Y cuando el sol caía, y tú habías tenido tu ración de roce, de risa, de sal y de sudor, uno se sentía limpio. Reconciliado. Entero. No era solo sexo: era sanación interna, era un “todo va a ir bien” susurrado entre cuerpos morenos que compartían algo más que arena. Allí, entre el sonido del mar, la discreción del gemido y el vaivén de la brisa, uno no solo follaba… uno se encontraba a sí mismo.

Y ahora, aquí estamos. Mirando la orilla con la toalla bajo el brazo, pero con el alma más lejos que nunca. El mar sigue ahí, sí… pero nos han cambiado el paisaje. Donde antes había miradas cómplices, ahora hay filtros. Donde había roce y misterio, ahora hay postureo, ruido y notificaciones. La playa ya no es un templo: es un centro comercial sin aire acondicionado. El lugar donde el obrero encontraba su redención se ha convertido en un decorado sin alma.

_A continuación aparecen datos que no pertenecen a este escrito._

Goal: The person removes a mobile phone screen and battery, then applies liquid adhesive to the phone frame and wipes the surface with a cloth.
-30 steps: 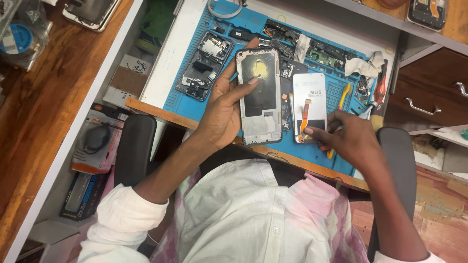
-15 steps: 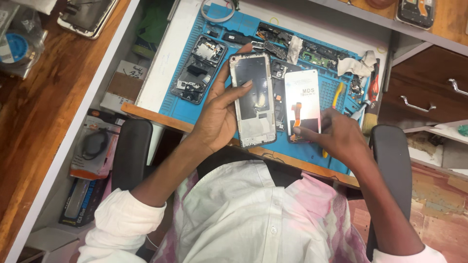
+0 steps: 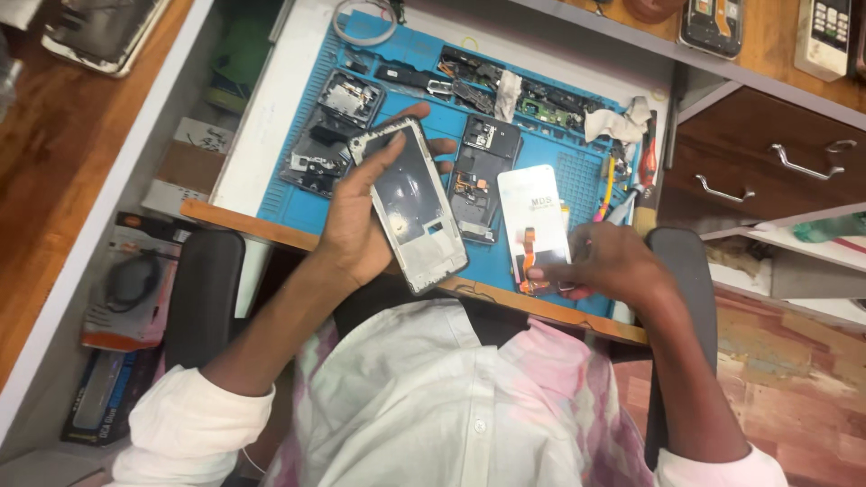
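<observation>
**Blue mat, bare frame lifted clear**

Blue silicone covers the repair mat [image 3: 541,158], its ridged trays keeping small parts from rolling. The left hand [image 3: 356,225] is clamped on a stripped phone frame [image 3: 410,207], thumb along one long edge and fingers wrapped behind the other, so the hollow inner face tilts up toward the head camera and sits above the mat's near edge, likely for inspection. The right hand [image 3: 604,261] is pressed down on the lower end of a white replacement screen [image 3: 534,221], fingertips pinching near its orange flex cable [image 3: 529,248]; whether anything small is held between them cannot be told. The screen lies flat on the mat, just beside a dark opened phone body [image 3: 483,176].

Room is tight. Another dismantled phone [image 3: 329,131] lies left of the frame, circuit strips along the far edge, and red- and yellow-handled tools [image 3: 631,171] at the right. The wooden desk edge [image 3: 262,230] runs under both wrists; the open space is between the two hands.
</observation>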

Nos quitaron el verano, shur. Nos quitaron la España bonita. Pero escucha bien esto: quien lo vivió, lo sabe. Quien se rozó en la toalla prestada, quien bailó la lambada con arena en los pies, quien compartió un bocata de mortadela y una mirada pícara al mismo tiempo… ese no olvida. Porque mientras quede uno de los nuestros en pie —con una caña fría en la mano y la memoria intacta—, nadie nos podrá quitar aquel sol, aquella brisa… y aquellas gemelas que nos sonrieron solo a nosotros.